Meskipun Ami punya banyak teman-teman di Malaysia yang akan kaget karena
Ami marah. Tapi kepentringan Ami tidak ada artinya dengan kepentingan negara.
Jadi Ami harus marah. Bapak memang sudah sepantasnya bersikap bijak, karena
tetangga kita mantunya Malaysia, jadi kita harus menghormatinya, karena kita
adalah bangsa yang santun. Kita bukan bangsa penjahat!”

Amat tertegun.

“Jadi kamu mengerti, mengapa Bapak bersikap bijak?”
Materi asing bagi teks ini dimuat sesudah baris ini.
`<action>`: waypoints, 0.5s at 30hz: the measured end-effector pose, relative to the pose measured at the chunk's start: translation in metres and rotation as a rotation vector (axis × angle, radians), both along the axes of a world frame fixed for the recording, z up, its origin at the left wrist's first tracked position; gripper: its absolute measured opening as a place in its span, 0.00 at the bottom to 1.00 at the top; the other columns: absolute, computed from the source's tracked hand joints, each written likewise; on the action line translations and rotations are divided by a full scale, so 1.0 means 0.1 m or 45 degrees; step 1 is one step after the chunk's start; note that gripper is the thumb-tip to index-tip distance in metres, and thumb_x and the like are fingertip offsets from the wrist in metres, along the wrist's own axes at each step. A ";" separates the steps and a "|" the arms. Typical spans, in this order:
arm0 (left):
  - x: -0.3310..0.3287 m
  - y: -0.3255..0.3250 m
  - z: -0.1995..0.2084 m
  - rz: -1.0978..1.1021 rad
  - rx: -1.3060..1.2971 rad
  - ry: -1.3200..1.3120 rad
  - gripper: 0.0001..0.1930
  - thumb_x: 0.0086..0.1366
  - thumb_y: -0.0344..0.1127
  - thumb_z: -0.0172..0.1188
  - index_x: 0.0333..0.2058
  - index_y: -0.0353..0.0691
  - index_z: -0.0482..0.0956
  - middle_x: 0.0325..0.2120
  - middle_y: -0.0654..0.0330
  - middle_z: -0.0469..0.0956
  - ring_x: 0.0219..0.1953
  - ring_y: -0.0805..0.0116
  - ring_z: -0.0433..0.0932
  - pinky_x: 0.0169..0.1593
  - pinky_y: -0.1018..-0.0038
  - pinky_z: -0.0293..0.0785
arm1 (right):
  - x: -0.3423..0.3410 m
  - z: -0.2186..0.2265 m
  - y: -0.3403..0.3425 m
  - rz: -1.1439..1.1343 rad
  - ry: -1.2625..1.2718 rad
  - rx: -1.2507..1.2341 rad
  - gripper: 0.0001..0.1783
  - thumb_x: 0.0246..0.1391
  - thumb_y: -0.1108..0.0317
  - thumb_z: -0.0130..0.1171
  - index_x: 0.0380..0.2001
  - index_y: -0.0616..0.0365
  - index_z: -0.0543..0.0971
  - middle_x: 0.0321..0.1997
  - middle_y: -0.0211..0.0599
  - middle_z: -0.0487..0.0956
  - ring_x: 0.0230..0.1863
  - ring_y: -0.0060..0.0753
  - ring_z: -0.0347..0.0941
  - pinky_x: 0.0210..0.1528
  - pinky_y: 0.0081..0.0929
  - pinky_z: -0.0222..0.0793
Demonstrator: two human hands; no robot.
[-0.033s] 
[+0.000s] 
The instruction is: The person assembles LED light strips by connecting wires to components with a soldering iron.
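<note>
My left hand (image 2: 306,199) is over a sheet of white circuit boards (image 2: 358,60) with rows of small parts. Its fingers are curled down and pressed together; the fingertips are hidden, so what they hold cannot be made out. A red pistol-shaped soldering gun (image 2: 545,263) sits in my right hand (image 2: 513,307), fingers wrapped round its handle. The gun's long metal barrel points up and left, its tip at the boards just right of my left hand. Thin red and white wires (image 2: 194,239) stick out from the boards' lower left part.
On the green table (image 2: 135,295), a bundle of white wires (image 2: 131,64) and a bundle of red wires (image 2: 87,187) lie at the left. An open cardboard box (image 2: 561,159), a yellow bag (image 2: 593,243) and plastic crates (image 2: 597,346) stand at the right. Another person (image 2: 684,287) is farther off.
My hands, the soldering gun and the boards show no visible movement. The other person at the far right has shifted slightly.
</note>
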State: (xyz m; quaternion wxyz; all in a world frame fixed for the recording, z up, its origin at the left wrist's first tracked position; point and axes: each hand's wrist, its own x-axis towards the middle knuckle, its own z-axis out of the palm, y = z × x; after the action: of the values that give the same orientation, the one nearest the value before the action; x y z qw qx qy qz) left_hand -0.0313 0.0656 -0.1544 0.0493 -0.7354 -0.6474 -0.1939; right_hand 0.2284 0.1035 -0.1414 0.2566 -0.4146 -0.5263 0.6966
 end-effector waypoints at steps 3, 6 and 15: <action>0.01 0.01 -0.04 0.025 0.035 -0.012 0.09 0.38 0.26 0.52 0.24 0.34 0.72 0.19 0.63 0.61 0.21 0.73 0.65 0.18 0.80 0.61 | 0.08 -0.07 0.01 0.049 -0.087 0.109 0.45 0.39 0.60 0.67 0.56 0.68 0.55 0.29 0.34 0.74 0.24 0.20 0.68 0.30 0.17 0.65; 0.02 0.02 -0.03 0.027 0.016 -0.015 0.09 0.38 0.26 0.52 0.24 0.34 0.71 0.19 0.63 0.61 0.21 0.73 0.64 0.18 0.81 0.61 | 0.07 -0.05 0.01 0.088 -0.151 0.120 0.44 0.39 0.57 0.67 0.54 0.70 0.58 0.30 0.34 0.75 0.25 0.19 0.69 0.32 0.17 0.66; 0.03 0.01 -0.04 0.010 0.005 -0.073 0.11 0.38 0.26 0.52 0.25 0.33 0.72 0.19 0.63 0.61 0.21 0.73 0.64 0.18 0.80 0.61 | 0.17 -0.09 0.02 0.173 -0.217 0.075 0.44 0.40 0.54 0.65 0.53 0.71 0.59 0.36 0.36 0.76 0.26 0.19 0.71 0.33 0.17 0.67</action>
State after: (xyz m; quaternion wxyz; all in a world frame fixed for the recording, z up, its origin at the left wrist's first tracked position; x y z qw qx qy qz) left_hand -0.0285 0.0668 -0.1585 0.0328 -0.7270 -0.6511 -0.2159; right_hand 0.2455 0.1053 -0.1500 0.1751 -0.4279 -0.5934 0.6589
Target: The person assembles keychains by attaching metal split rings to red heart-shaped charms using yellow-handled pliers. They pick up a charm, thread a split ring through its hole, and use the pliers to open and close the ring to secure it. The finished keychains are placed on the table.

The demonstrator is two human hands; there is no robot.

“Mengerti sekali. Bapak tidak boleh ikut marah. Nanti kita bisa berkelahi dengan
tetangga. Cukup Ami saja yang marah! Ini masalah strategi!”

Amat manggut-manggut.

“Bagus. Kalau begitu kamu dewasa Ami. Bapak bangga sekali. Sekarang mari
kita pulang.”

“Tidak.”
“Kenapa?”

“Karena Ami marah. Kalau Ami pulang, mantu tetangga kita, orang Malaysia itu
akan tidak percaya bahwa kelakuan negaranya sudah membuat harga diri bangsa
kita tersimnggung. Ini bukan hanya masalah tari pendet, bukan hanya masalah
orang Bali, tapi harga diri bangsa Indonesia!”

“Tapi bagaimana kalau dia tidak peduli?”

“Itu dia! Memang mereka tidak pernah peduli! Mereka selalu menganggap
persoalan kita adalah persoalan sepele. Itulah yang membuat Ami darah
tinggi!”kata Ami sambil menutup pintu keras-keras.